Even the lovers I have aren’t interested in who I am.

Then again, I’ve never wanted them to be, so it’s strange to now be enjoying Beatrix’s interest.

‘I had a couple of wealthy investors interested, and the company grew from there.’ I slide my thumb over her soft skin in an absent caress, relishing the feel of her skin against mine.

She nods. ‘I don’t have the same rags-to-riches story that you do, but…

Well, I worked in a supermarket stacking shelves, and a co-worker told me she was going to apply to be on this sugar-baby website in order to get more cash.

And I thought Why not? I didn’t have the education or gifts that you do, but… I’m not unattractive, so I used that.’

I look at her lovely face, hear the catch in her voice as she speaks, and I realise that in many ways we’re alike.

Both of us using what we had in order to survive.

But there’s more to her than merely a pretty face.

She must have had a lot of strength and determination to get through what seems to have been an appalling upbringing.

Certainly, she’s been nothing but strong and determined with me.

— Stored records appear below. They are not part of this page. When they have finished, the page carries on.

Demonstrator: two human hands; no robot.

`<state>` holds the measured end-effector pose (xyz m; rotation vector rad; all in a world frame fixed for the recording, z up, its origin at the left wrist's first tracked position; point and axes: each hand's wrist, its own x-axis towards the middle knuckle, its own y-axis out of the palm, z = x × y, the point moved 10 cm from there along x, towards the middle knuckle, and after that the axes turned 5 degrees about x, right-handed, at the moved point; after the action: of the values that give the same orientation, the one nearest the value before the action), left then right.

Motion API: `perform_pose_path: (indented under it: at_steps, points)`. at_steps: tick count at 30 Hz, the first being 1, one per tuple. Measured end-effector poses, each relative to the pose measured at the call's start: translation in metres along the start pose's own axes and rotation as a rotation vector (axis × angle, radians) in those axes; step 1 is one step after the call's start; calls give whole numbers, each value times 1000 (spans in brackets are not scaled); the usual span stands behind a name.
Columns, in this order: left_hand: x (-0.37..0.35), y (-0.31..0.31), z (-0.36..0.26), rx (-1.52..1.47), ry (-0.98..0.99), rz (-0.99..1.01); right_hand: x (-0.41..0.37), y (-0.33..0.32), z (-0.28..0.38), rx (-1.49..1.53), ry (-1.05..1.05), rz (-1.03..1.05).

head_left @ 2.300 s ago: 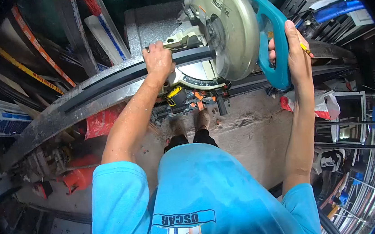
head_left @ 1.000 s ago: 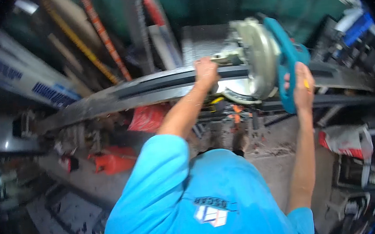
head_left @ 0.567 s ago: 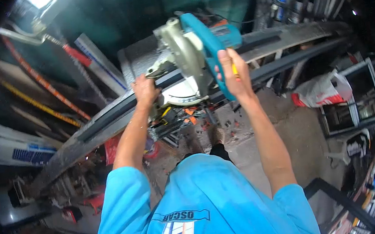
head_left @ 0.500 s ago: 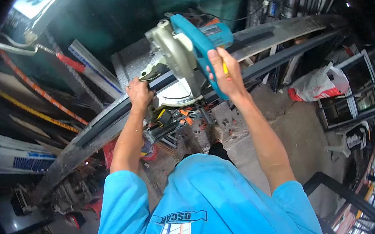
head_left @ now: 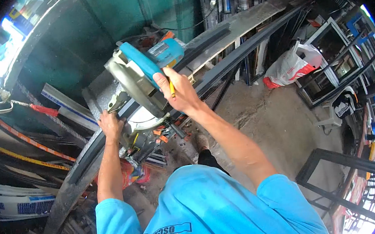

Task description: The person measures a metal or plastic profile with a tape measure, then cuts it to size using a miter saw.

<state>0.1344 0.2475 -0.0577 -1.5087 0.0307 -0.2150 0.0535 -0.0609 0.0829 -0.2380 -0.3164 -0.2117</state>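
Note:
A miter saw (head_left: 132,79) with a teal handle and motor and a grey blade guard stands in front of me. My right hand (head_left: 179,90) is closed around its handle, and a yellow pencil (head_left: 172,89) sticks out between the fingers. To the left of the blade, my left hand (head_left: 110,124) grips a long dark metal profile (head_left: 128,108) at the saw's fence. Its fingertips are partly hidden behind the profile. The saw's pale round base (head_left: 145,121) shows below the guard.
A long bench (head_left: 61,210) runs both ways from the saw. Orange offcuts (head_left: 162,138) lie beneath it. A red and white plastic bag (head_left: 291,64) and framed panels (head_left: 335,53) stand to the right. Metal lengths lean at the left; a dark frame (head_left: 327,162) is at lower right.
My view has turned, so the saw, bench and both hands appear farther left, with more floor showing at right. Both hands keep their holds.

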Motion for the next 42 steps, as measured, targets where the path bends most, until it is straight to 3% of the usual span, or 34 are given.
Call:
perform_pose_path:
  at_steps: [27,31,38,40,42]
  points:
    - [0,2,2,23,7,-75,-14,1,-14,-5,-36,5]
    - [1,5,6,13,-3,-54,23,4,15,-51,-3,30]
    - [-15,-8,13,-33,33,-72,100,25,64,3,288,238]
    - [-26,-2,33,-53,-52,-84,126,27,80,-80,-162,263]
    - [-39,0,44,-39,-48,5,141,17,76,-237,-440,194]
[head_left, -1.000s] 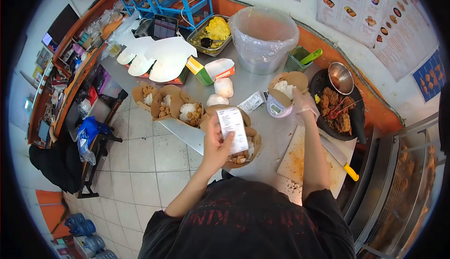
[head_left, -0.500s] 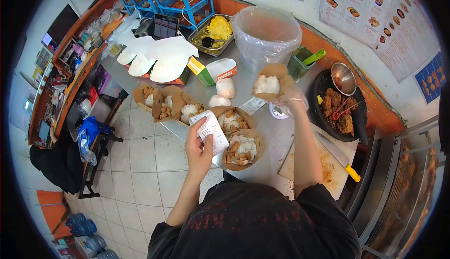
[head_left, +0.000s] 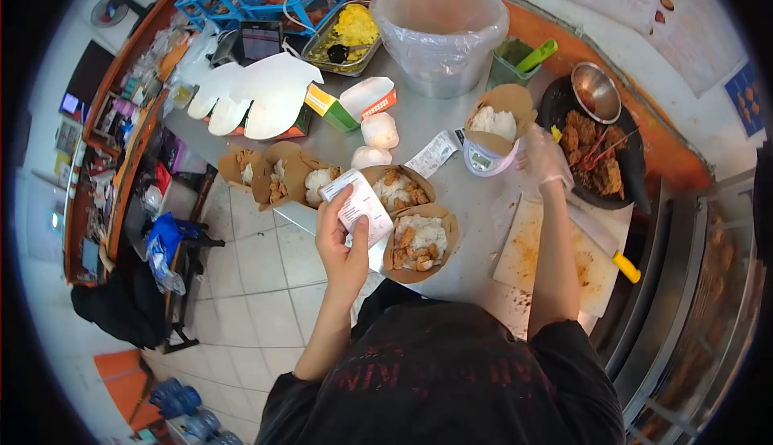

She’s a woman capable of achieving anything she sets her mind to. You’d employ her in a heartbeat.

Yes. I would.

‘Antonio was well aware I needed money,’ she goes on. ‘I didn’t take advantage of him, and he didn’t take advantage of me. We had an agreement that satisfied us both.’ She pauses a moment, then says, ‘He told me he didn’t want you to inherit, and that’s why he married me. Did he…tell you that?’

Oh, I know. He flung that in my face the last time I visited him in a last-ditch effort to put our differences aside.

‘Remember that day I turned up at the estate?’ I ask, continuing to caress the back of her hand with my thumb. ‘Not long after your wedding?’

Her cheeks flush and her eyes darken. ‘I remember.’

Yes, I remember, too. How Antonio and I shouted at each other out the front of the hacienda and how, as I turned away to leave, I’d caught a glimpse of Beatrix at the window, staring at me.

‘That’s what he told me,’ I say. ‘That he married you to make sure I didn’t get the estate. So you were right, that’s exactly why.’

Her fingers tighten around mine as if I’m the one needing comfort, and her blue gaze is very direct. ‘He was wrong to do that,’ she says quietly. ‘I thought it was wrong then and it’s still wrong now.’